According to Huang et al. (2001), cities are situated in a higher energy hierarchy than rural or natural areas. This idea was stated earlier by authors such as Margalef (1974), which suggested that relationships between neighbor ecosystems are asymmetric (Figure 3), and what is more, the more mature ecosystems absorb energy and resources from the simpler. Examples of this phenomenon can be found in hillslope systems (Terradas, 1982) or even in the interaction between the formal and the informal sector of a country (Moser, 1978).
Figure 3 The city as an open ecosystem. Cities consume natural resources and ecological services and also disperse waste, pollution and heat into the atmosphere, and aquatic and terrestrial ecosystems (based on Terradas, 2001).
The materials, energy and food supplies brought into cities, transformed within them and the products and wastes sent out from the cities are often referred to as the urban metabolism (Huang & Hsu, 2003). The existence and maintenance of cities is extremely dependent on the continuous flows of ecological goods and services (Huang & Chen, 2005) and hence, it is in the self-interest of city inhabitants to make sure that ecosystems continue to produce the biophysical preconditions on which they live (Folke et al., 1997). As Rees and Wackernagel (1996) noted, no city or urban region can achieve sustainability on its own. They go on to argue that regardless of local and land use policies, a prerequisite for sustainable cities is sustainable use of global hinterland. In short, we must reduce the “ecological footprint” of our cities.
In fact, one of the biggest problems that the cities are up against lies in the linearity and unidirectional character of their metabolisms.

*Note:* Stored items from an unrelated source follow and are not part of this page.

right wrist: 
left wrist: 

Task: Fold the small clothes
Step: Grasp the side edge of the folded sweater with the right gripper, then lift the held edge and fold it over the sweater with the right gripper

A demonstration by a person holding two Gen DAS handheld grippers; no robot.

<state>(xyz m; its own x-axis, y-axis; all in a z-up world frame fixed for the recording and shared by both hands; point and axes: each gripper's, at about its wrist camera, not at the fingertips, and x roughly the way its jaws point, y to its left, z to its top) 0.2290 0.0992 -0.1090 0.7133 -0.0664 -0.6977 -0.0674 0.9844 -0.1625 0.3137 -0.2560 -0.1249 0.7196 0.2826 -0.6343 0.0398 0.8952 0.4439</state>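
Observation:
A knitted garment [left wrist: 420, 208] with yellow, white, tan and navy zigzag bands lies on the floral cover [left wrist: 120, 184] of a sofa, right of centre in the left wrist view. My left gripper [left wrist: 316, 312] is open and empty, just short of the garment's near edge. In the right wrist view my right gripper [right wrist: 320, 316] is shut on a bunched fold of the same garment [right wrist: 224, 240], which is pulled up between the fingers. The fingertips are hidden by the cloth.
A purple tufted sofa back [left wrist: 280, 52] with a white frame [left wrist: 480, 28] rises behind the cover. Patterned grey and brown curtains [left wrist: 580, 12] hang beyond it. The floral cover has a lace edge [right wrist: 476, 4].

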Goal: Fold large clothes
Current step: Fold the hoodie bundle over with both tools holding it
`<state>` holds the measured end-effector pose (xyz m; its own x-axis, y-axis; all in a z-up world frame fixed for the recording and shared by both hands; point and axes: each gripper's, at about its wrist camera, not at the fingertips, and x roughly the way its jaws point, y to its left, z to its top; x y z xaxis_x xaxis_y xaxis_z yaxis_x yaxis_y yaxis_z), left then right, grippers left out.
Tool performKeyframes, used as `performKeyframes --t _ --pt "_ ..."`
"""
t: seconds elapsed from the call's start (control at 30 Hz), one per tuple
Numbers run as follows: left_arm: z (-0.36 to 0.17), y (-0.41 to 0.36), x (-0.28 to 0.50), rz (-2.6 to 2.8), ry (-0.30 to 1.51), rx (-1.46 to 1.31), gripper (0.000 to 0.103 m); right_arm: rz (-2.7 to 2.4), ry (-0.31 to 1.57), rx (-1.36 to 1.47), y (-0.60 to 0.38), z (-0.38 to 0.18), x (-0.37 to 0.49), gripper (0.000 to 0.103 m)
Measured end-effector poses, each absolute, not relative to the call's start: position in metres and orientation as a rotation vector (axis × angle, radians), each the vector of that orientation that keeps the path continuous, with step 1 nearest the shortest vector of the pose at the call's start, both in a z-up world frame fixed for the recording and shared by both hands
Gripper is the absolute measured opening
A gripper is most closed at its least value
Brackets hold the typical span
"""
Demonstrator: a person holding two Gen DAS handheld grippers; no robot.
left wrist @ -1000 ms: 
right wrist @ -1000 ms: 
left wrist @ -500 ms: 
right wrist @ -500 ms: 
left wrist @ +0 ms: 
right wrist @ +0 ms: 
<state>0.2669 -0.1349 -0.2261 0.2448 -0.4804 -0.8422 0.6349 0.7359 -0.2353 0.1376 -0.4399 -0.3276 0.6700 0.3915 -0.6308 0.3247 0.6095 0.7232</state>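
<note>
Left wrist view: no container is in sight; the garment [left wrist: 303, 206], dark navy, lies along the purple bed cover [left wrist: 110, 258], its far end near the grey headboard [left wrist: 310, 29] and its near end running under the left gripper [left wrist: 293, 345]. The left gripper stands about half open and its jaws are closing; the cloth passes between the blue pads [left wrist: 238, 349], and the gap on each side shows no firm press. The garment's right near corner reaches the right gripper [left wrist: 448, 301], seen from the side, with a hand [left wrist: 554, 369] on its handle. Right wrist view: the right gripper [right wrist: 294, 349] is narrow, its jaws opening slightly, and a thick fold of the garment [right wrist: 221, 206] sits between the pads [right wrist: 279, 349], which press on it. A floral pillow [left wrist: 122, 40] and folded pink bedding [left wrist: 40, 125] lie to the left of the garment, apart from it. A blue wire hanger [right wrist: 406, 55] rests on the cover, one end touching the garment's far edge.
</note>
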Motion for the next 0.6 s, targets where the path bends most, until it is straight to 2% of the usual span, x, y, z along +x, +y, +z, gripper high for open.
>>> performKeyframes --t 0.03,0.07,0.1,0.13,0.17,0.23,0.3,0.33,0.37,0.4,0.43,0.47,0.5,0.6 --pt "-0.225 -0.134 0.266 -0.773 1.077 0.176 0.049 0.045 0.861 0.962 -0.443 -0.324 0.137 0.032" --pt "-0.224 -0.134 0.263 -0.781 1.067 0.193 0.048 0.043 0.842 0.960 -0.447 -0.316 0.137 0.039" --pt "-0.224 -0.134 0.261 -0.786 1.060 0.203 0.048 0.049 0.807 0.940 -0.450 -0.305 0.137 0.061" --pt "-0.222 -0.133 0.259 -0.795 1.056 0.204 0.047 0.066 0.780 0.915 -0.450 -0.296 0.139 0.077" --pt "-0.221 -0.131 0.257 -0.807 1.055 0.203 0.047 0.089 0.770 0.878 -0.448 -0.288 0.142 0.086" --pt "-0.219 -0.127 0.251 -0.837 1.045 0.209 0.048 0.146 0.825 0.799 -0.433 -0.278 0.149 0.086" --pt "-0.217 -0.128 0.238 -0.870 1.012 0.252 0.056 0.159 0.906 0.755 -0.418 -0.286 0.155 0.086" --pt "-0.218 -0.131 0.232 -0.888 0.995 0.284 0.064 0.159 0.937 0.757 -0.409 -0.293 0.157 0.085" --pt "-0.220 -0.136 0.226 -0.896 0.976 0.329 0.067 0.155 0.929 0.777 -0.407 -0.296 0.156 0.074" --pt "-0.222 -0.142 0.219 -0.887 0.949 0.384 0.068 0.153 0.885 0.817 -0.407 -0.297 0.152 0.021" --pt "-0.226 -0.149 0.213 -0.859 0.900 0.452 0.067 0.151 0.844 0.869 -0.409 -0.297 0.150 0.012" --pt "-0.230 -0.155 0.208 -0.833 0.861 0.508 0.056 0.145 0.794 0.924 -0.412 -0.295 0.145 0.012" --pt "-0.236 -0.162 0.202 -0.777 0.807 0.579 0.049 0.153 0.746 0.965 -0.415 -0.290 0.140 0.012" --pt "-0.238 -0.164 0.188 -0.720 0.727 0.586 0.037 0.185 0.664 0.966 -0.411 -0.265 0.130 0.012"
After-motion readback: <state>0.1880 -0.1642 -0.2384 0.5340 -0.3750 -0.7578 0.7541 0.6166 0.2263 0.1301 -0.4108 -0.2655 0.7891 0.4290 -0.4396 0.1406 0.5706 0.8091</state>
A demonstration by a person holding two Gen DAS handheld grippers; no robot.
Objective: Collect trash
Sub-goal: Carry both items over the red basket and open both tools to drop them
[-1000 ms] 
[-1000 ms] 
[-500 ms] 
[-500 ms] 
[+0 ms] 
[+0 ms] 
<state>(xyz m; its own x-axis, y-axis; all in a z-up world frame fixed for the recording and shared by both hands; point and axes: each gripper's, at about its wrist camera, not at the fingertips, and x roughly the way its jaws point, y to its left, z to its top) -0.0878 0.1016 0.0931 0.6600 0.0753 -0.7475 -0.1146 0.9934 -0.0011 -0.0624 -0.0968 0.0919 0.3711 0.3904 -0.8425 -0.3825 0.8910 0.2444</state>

Girardet (1999) points out that the linear model of urban production, consumption, and disposal is unsustainable and undermines the overall ecological viability of urban systems, for it has the trend to disrupt the biogeochemical cycles. He goes on to suggest that cities need to adopt circular metabolic systems to assure their own sustainability and that of the natural and rural environments on whose productivity they depend. In other words, in addition to the reduction of the city’s use of natural resources and production of wastes, urban systems should improve their resource and energy efficiency through increasing the spectrum of recycling materials as wells as their livability (Huang & Hsu, 2003).
Reducing the urban ecological footprint can be technical feasible, the real problem lies in the change of social values that this effort implies. A “26-year urban metabolic checkup” (Warren-Rhodes & Koenig, 2001) carried out in the city of Hong Kong shows that overconsumption as well as inefficiency in materials, energy, and water use has been caused a systemic overload of land, atmospheric and water systems, but most importantly, these results were not due to the fact of a lack of knowledge or scientific management. Instead, for approximately 30 years the absence of determined government action, concrete goals and a visionary scope have stymied Hong Kong’s ability to improve its environmental record.
In the present work the background, form and processes of the so-called sustainable city have been discussed. In the first section of this works, it is argued that envisioning the city in terms of shape is both contradictory and misleading. For example, the compact city solution, the last model suggested by some academics and decision makers, is surrounded by several doubts concerning both social and environmental issues. In fact, generally there is not a clear relationship between urban form and sustainability. Above all, urban sustainability should consider the processes and flows occurred within and through cities.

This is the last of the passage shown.